Memory Verse: "When the dove returned to him in the evening, there in its beak was a freshly plucked olive leaf! Then Noah knew that the water had receded from the earth." Genesis 8:11

Materials needed to create the In The Ark quiet book page:

  • A4 felt background sheet, I used navy.
  • felt scrap for pocket
  • Betty Lukens Felt book 07 Noah's Ark available at Koorong.
  • sewing thread to best match the page and pocket
  • scissors!
Cut out all the pieces for this page, and the two ark pages from the set leaving as much margin as possible. You want enough to make it easy to sew back to back and also to leave a flap on the respective sides so you can sew it down to the page along that and it can flip open. The Betty Lukens FAQ section has posted a cutting tips PDF.

Cut out the three sides of the window and door so they can open. Hot glue (or sew) the pictures behind the window and door.

Sew the two pages back to back, sewing around the top along the shape of the ark. They should line up fairly well. Trim the excess, remembering to leave a flap down one side to sew it onto the page with so it flips open.

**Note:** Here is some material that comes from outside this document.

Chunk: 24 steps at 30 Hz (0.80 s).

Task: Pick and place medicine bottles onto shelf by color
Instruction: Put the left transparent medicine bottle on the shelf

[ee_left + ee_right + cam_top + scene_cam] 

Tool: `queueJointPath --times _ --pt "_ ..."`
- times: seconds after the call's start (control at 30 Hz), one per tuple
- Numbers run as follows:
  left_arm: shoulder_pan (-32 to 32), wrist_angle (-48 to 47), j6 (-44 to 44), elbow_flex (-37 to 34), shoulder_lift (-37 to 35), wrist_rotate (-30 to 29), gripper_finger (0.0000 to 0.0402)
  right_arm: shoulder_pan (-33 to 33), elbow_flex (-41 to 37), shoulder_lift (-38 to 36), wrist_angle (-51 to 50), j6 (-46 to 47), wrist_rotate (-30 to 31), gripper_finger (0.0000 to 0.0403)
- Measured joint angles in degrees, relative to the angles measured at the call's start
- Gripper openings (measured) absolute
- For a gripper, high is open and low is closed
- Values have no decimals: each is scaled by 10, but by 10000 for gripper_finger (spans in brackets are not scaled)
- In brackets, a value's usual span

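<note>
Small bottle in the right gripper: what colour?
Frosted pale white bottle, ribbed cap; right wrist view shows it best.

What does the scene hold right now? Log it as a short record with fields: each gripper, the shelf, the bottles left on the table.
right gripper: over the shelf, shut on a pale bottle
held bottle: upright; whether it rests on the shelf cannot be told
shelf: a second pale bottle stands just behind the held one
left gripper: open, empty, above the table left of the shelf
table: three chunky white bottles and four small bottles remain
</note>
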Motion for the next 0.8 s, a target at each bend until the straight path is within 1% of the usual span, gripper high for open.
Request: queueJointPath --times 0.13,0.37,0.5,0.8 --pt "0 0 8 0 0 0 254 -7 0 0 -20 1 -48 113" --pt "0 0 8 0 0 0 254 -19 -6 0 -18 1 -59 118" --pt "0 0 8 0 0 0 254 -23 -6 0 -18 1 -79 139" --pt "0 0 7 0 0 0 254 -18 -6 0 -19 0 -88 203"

Make a pocket by folding down the top edge of a rectangular piece of felt and sewing along that edge to reinforce it. Then sew it onto the middle of the page where it will be hidden by the ark.

Sew the ark onto the page along the flap, going over it twice so it is strong.

Pop the pieces inside the pocket (or better yet, play with them)!


Difficulty Level = Intermediate.

Double check everything when sewing the pages back to back and ensure you leave enough margin to form a flap for the ark to flip open.

Key Learning Areas and Skills

  • Genesis 8 - This page tells the story of how the Flood receded and Noah tested this by sending out a raven and a dove through a window in the ark.
  • Imaginative Play - Open the window to let the raven and dove in and out. 
  • Matching - Check on the animals inside and match the pairs.
  • Fine Motor Skills - all quiet books encourage fine motor skills through turning pages, and on this page, through matching the pairs of animals and opening the window and door.

Read the Chapter

Genesis 8


I always wondered what Noah and his family filled the ark with besides all the food they and the animals would need for a year or so. If I was planning a new life in a new world, what would I bring?
My sewing machine would be high on the list of wants, but how much good would it do me without electricity at the other end? Did they have items like this that they just had to leave behind because it would no longer be useful? I imagine they packed as much as they could to make setting up a new life as easy as possible.

I also imagined one of Noah's sons' wives being pregnant on the ark. When I was a child I guess I didn't consider things like sea sickness getting in the way of that, or the enormous amount of work looking after all those animals must have been. The first child to be born after the flood was born two years after the flood (Genesis 11:10). So I guess it didn't take them long to get organised enough to feel that getting pregnant was OK.

I recently had a dream where it was my family entering the ark, and as I was busily packing forgotten items, it suddenly hit me that all my debt was gone. I couldn't stop hugging my family and celebrating! In the morning there would be no more bank! I'm sure you can extrapolate this to mean Jesus paid our debts. But what really hit me was the physical debts gone. And that is also coming with Jesus' return. Money will become useless once again!